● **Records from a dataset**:
- - - - -

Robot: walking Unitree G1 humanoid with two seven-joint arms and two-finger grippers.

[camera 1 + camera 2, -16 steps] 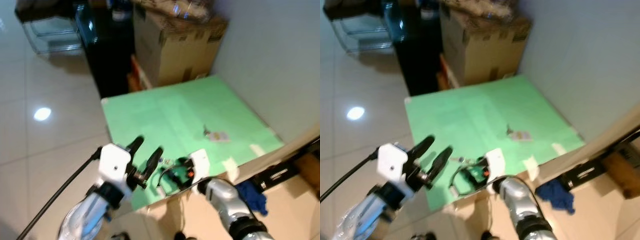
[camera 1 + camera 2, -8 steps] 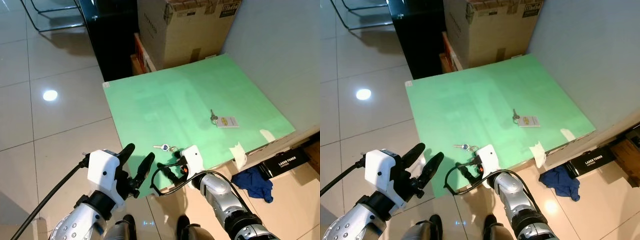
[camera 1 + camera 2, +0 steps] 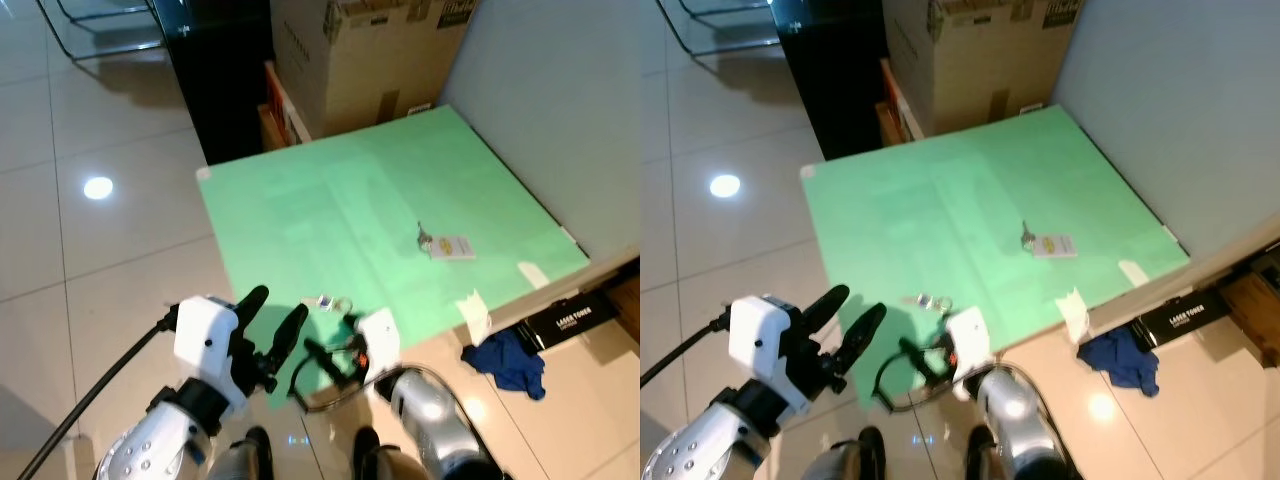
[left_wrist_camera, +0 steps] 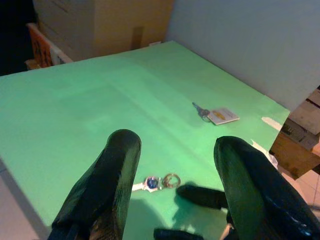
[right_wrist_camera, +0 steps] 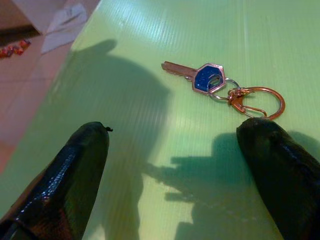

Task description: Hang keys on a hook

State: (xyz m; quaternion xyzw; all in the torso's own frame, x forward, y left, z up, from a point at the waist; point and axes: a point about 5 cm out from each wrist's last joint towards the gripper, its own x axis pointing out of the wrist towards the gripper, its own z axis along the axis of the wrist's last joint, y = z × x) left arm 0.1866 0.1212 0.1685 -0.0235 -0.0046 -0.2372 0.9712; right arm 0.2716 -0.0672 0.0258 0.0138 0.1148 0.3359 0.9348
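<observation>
My right pincer (image 5: 175,175) hovers spread just short of the blue-headed key (image 5: 207,77) on the green mat (image 3: 330,200), ready to straddle it; my left pincer (image 3: 272,325), spread, waits beside the key.

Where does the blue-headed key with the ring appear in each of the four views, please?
Left eye view: blue-headed key on the green mat, near its front edge.
Right eye view: same spot, ahead of the right gripper.
Left wrist view: between the fingers.
Right wrist view: close up.
Shared landmark: the tagged key, seen in both eye views and the left wrist view.
</observation>
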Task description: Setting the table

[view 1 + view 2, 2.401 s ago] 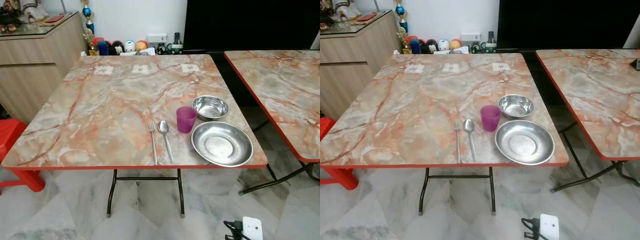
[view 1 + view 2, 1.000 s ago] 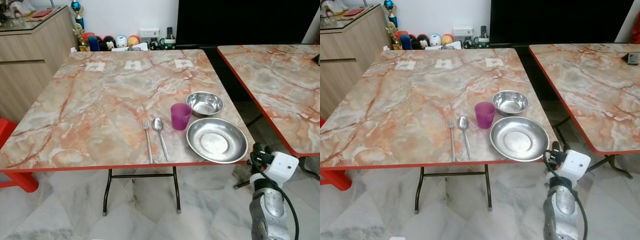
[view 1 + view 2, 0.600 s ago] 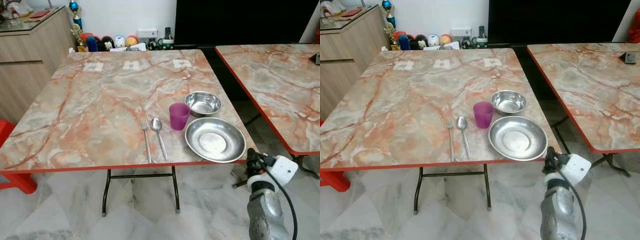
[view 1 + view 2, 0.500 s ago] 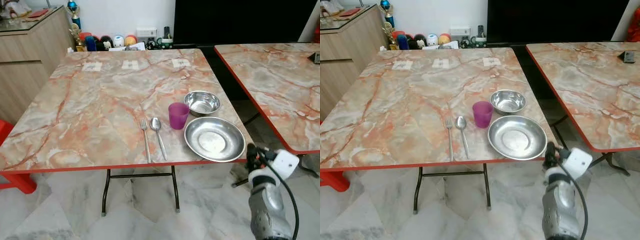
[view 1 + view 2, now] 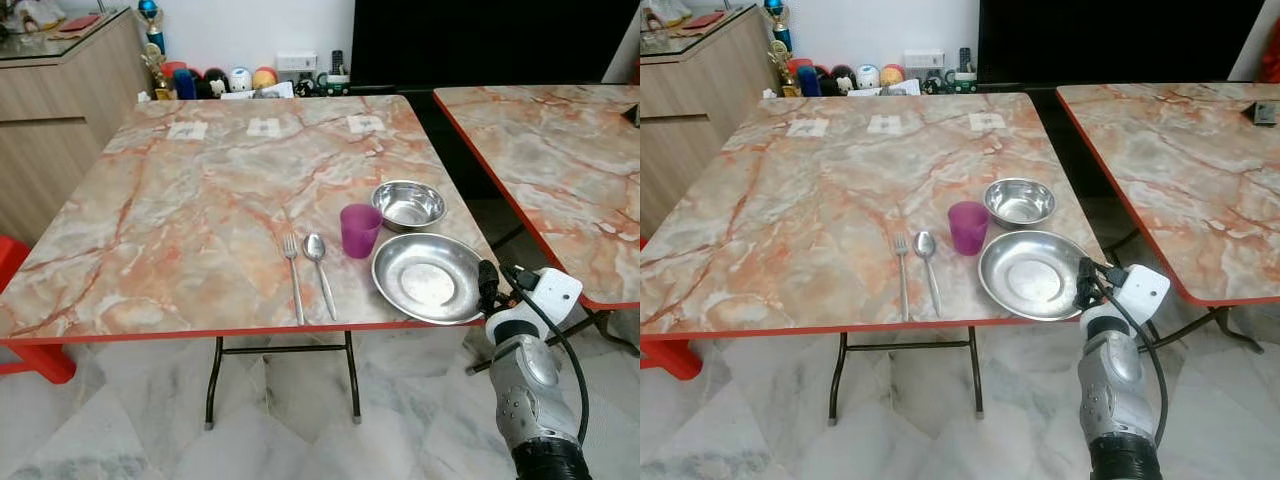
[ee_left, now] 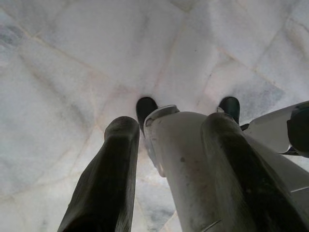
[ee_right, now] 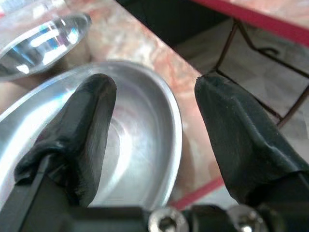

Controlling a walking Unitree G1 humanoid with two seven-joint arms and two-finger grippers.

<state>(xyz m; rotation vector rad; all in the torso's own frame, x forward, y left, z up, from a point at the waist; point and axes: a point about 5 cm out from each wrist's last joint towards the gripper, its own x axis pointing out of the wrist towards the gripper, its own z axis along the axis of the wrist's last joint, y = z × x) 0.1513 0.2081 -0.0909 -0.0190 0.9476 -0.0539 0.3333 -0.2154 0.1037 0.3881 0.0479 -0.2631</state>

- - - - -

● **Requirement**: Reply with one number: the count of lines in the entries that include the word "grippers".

● **Exercise output**: 2